The USPSTF identified no studies on bupropion SR or varenicline pharmacotherapy during pregnancy. These drugs are both pregnancy category C, which means that animal reproduction studies have shown an adverse effect on the fetus but there are no adequate well-controlled studies in humans.

In the absence of clear evidence on the balance of benefits and harms of pharmacotherapy in pregnant women, clinicians are encouraged to consider the severity of smoking behavior in each patient and engage in shared decision making to determine the best individual treatment course.

ENDS

Approximately 69% of adults who smoke daily report interest in quitting, and roughly 43% attempted to quit in the previous year.1 To date, no ENDS manufacturer has applied for or received FDA approval to market its product for smoking cessation purposes. According to a small 2013 study, approximately two thirds of physicians reported that they believed that electronic cigarettes (e-cigarettes) were a helpful aid for smoking cessation, and 35% recommended them to patients.12 A recent small survey of e-cigarette users found that 56% reported using them to quit or reduce cigarette use, and 26% reported using them to smoke in places where conventional cigarettes were banned.13 Because of the perception by the public and clinicians that ENDS may be used for quitting conventional smoking, the USPSTF reviewed the evidence in this area. No studies evaluated the use of ENDS for smoking cessation in pregnant women or adolescents. The USPSTF identified only 2 RCTs that evaluated the effect of e-cigarettes on smoking abstinence in adults and found mixed results. Neither study reported any serious adverse events related to ENDS use; however, potential concerns raised in other literature include the unknown safety and toxicity of their components and aerosols,14, 15 and poisoning in children who mishandle nicotine cartridges.16 How the ingredients in ENDS may affect a fetus is also unknown. Overall, the USPSTF found the evidence on the use of ENDS as a smoking cessation tool in adults, including pregnant women, and adolescents to be insufficient.

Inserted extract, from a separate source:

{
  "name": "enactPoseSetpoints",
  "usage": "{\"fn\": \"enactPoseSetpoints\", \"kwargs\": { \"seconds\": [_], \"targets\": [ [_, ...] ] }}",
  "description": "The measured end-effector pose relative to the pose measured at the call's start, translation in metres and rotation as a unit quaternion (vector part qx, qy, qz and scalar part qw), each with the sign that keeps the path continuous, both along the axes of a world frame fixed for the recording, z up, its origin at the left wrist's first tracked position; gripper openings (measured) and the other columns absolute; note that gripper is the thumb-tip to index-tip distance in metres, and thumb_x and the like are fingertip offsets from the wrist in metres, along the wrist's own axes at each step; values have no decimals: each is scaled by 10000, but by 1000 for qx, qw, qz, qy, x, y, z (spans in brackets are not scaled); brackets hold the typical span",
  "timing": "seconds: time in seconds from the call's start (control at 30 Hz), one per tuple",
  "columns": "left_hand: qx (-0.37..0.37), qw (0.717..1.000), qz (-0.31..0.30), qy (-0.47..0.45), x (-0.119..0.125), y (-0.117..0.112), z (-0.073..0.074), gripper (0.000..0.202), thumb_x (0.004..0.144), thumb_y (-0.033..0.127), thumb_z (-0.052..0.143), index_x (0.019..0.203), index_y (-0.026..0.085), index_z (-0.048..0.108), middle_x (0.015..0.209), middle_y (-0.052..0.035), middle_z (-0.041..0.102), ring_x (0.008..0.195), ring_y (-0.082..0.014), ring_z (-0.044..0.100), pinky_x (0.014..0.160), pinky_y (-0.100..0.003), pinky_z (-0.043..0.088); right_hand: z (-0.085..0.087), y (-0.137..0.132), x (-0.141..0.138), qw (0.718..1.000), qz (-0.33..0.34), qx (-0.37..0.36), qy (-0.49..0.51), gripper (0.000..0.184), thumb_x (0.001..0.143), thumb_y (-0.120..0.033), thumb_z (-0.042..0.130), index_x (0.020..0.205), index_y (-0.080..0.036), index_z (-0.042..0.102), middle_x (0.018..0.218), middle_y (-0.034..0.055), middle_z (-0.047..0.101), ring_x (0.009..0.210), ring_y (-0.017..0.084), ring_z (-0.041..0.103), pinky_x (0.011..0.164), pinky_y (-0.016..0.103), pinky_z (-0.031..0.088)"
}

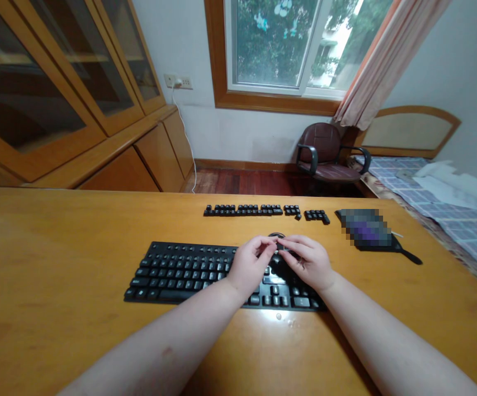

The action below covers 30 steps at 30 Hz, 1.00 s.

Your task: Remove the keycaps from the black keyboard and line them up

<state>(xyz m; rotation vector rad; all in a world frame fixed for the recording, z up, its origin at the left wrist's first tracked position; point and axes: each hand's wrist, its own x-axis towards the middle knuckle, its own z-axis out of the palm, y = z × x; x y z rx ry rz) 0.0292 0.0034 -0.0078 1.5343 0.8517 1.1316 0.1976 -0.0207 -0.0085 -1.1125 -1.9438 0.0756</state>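
A black keyboard (180, 272) lies on the wooden desk (56, 264) in front of me. Both my hands hover over its right part. My left hand (250, 264) has its fingers curled and pinched toward my right hand (306, 258), and the fingertips of both meet on a small black keycap (281, 246) above the keys. Beyond the keyboard, a row of loose black keycaps (244, 210) is lined up on the desk, with two smaller groups (316, 215) to its right.
A dark flat object with a blurred patch (368, 230) lies at the desk's right, a thin black tool (409, 255) beside it. Behind the desk stand a wooden glass-door cabinet (69, 82), a maroon chair (324, 157), a bed (448, 209) and a window.
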Motion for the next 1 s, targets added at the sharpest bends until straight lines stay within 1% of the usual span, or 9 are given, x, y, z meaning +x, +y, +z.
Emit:
{"fn": "enactPoseSetpoints", "kwargs": {
  "seconds": [0.07,0.13,0.23,0.33,0.43,0.53,0.6,0.77,1.0],
  "targets": [
    [61,997,22,42,-3,-1,3,159,858,265,493,806,181,617,998,-64,643,974,-185,582,894,-342,437,3,0,-1,999,-39,-17,17,209,801,-233,589,996,-214,662,907,60,678,796,154,637,719,280,539],
    [98,992,34,66,-5,-1,6,194,875,259,459,804,187,624,1008,-63,630,1006,-188,561,920,-351,413,11,2,3,994,-100,-35,35,177,800,-268,590,944,-212,677,880,52,686,766,156,634,699,284,536],
    [107,991,30,76,-5,-1,6,218,885,237,428,801,188,623,985,-59,626,988,-185,562,897,-340,424,22,12,19,980,-194,-44,31,189,796,-317,588,918,-211,685,902,50,692,763,166,630,682,293,523],
    [106,991,26,76,-4,0,5,214,878,217,428,781,185,616,949,-55,629,959,-183,569,878,-331,433,23,31,39,964,-254,-68,-45,205,794,-318,575,924,-209,689,899,47,699,788,182,634,694,296,508],
    [108,991,22,76,-3,0,4,208,875,210,430,775,182,610,911,-52,632,931,-181,575,860,-326,439,7,52,51,946,-258,-119,-155,214,806,-284,534,931,-222,696,938,41,701,841,196,638,734,298,491],
    [112,991,13,73,-3,-2,6,201,874,204,434,775,178,606,901,-52,632,912,-171,577,852,-316,442,-13,65,53,933,-259,-145,-203,244,808,-251,506,970,-240,689,1023,16,685,904,185,631,771,275,472],
    [116,991,10,72,-2,-2,7,199,873,200,435,775,176,607,899,-53,633,904,-168,577,850,-313,443,-21,68,51,926,-259,-161,-221,249,814,-261,496,974,-251,687,1032,6,682,902,178,630,758,263,464],
    [114,990,11,78,-2,-3,8,198,872,202,434,780,174,608,882,-54,634,888,-172,580,829,-312,452,-24,68,51,913,-268,-183,-247,212,814,-313,513,924,-265,687,946,1,695,811,168,631,668,248,443],
    [109,990,7,89,-3,-3,8,208,875,222,435,775,180,612,877,-53,638,885,-179,582,827,-323,456,-25,68,57,924,-260,-148,-240,235,817,-386,514,877,-279,714,1021,5,645,804,153,607,668,249,442]
  ]
}}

Additional Approaches to Prevention

Given the public health significance of the consequences of tobacco use, numerous public health interventions aim to prevent tobacco use and promote smoking cessation. The Community Preventive Services Task Force offers several recommendations on interventions that can be used in community settings (available at www.thecommunityguide.org/tobacco/index.htmlThis link goes offsite. Click to read the external link disclaimer). The Surgeon General’s report, “The Health Consequences of Smoking—50 Years of Progress,” discusses initiatives to end the tobacco use epidemic in the United States.1 In addition, the USPSTF recommends that primary care clinicians provide interventions, including education or brief counseling, to prevent the initiation of tobacco use among school-aged children and adolescents (available at www.uspreventiveservicestaskforce.org).